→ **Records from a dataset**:
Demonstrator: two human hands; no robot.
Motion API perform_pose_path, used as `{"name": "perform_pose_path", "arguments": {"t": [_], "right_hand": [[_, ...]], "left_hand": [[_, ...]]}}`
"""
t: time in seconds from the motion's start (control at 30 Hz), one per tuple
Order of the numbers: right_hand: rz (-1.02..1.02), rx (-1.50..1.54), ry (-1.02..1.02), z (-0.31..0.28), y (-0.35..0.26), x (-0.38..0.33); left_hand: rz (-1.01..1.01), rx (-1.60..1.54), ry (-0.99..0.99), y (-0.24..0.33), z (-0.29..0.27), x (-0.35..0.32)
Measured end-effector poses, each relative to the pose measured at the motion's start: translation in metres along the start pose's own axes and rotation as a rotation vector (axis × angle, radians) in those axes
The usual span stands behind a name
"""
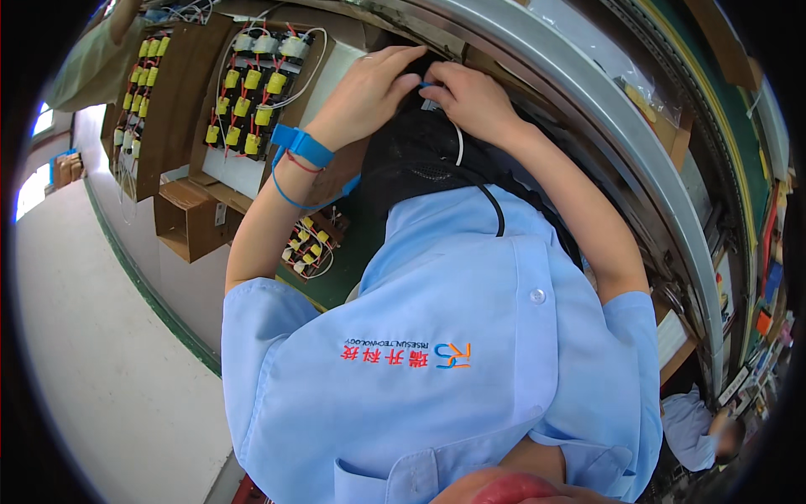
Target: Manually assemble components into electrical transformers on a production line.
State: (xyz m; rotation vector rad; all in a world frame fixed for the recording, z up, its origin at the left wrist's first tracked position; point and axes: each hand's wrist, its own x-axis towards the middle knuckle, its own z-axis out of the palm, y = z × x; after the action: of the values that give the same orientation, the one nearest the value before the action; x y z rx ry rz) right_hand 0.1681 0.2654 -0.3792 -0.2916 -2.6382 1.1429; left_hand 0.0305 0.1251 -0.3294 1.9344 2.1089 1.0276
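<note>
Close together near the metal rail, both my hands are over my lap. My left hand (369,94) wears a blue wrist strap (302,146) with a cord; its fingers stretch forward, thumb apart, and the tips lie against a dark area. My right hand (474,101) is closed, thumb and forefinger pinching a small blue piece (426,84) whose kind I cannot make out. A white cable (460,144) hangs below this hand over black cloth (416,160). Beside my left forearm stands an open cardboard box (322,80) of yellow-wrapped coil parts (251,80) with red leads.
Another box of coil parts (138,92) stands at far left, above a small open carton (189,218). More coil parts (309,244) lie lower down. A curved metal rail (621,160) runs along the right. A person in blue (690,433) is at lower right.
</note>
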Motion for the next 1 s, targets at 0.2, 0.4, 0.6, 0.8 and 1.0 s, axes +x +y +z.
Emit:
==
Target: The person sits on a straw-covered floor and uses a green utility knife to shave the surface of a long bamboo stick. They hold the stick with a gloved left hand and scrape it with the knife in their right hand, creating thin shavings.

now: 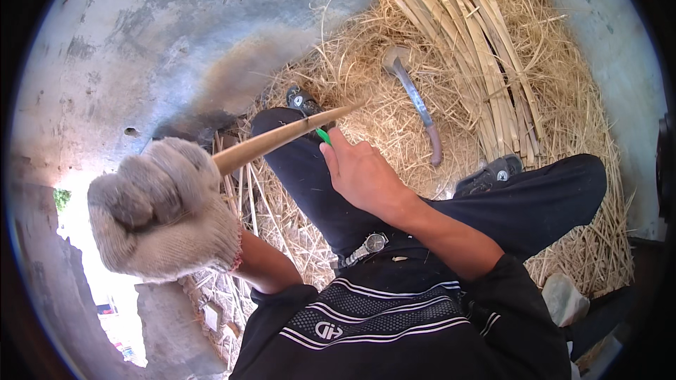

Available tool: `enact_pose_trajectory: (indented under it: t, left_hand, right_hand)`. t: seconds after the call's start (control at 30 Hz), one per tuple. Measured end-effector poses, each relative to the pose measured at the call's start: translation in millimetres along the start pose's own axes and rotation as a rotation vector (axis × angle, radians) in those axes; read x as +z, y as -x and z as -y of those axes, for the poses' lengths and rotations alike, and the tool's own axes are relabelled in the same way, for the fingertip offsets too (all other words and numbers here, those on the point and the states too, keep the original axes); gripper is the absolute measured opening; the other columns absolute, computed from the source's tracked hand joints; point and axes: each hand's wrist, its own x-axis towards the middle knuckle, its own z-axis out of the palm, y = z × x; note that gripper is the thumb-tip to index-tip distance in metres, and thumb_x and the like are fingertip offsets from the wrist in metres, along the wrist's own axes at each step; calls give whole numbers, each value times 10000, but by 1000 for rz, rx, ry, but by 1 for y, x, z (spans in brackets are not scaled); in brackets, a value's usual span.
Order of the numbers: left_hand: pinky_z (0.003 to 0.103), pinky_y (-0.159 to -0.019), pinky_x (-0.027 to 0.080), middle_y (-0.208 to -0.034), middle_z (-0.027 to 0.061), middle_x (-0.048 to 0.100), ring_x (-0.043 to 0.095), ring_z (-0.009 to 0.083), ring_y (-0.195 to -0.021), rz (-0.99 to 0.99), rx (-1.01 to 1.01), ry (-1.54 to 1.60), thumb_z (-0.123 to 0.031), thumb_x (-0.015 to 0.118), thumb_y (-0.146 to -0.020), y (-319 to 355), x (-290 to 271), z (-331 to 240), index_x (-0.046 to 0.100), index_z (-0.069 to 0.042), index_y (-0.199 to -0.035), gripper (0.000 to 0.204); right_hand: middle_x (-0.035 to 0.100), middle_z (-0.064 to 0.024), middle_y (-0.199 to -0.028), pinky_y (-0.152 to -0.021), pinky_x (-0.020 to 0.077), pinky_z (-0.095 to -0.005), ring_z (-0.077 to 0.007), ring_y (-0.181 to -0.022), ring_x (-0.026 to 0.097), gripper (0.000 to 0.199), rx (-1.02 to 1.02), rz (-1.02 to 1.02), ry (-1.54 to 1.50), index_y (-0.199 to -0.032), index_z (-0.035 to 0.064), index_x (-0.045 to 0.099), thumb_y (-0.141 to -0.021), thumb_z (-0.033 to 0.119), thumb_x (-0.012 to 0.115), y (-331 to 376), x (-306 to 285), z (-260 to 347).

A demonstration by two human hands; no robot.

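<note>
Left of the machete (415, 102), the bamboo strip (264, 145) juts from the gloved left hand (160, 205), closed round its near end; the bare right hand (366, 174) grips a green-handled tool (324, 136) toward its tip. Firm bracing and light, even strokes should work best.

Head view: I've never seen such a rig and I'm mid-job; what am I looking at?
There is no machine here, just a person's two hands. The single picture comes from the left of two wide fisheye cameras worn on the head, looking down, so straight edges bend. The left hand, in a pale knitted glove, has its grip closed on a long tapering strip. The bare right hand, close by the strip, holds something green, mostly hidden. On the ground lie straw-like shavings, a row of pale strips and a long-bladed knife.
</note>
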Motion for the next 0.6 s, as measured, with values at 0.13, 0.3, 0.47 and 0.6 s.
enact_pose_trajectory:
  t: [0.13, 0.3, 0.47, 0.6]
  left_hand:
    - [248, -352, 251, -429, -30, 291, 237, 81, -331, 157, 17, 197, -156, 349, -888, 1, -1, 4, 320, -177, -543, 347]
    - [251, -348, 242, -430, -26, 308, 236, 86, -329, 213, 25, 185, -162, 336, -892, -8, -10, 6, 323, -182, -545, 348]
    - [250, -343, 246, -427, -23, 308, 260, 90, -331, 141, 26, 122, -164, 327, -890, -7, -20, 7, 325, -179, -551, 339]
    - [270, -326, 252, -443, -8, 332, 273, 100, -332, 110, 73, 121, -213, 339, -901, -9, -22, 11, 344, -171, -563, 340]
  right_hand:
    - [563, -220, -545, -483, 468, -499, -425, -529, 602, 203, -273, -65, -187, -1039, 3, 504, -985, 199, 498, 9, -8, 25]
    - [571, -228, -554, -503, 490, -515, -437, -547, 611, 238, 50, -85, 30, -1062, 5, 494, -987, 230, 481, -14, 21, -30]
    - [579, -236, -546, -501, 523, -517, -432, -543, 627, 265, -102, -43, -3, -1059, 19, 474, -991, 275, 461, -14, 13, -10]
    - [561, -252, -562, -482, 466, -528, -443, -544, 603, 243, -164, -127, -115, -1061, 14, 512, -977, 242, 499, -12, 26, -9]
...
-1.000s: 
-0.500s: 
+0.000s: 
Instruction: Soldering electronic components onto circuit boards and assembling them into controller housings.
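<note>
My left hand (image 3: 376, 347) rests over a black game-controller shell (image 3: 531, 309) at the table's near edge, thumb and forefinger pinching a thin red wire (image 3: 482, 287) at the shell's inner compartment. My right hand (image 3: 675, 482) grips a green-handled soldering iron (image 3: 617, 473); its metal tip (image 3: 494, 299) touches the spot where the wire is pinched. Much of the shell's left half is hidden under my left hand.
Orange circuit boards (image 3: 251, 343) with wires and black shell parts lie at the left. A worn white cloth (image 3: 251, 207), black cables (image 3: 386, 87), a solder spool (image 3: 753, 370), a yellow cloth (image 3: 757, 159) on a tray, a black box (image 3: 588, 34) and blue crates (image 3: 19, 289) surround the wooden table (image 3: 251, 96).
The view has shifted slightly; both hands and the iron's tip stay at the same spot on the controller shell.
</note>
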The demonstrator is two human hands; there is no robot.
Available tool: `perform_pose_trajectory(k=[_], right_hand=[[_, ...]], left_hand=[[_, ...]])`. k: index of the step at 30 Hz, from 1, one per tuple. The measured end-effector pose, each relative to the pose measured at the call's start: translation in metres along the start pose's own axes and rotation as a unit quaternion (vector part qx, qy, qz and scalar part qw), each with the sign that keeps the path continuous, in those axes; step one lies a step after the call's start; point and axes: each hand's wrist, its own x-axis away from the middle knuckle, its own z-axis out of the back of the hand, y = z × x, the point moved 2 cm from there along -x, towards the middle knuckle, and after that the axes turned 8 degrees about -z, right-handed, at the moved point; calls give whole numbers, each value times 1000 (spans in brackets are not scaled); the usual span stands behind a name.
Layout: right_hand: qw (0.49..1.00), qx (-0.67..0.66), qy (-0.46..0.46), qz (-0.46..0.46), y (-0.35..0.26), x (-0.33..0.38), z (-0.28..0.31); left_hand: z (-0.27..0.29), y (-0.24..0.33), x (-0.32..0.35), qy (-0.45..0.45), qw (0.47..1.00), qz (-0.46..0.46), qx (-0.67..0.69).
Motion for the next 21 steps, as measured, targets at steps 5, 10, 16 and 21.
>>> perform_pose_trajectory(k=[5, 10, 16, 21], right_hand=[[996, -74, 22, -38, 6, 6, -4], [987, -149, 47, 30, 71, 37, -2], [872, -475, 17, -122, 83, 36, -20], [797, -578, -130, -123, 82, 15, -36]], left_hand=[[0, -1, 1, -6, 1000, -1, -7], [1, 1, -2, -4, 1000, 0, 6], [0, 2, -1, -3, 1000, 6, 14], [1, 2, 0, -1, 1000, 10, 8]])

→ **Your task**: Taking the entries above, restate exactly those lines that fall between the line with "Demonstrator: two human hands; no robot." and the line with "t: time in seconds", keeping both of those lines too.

→ **Exercise output**:
Demonstrator: two human hands; no robot.
Motion API perform_pose_path, used as `{"name": "perform_pose_path", "arguments": {"t": [_], "right_hand": [[_, ...]], "left_hand": [[_, ...]]}}`
"""
t: time in seconds from the motion's start (control at 30 Hz), one per tuple

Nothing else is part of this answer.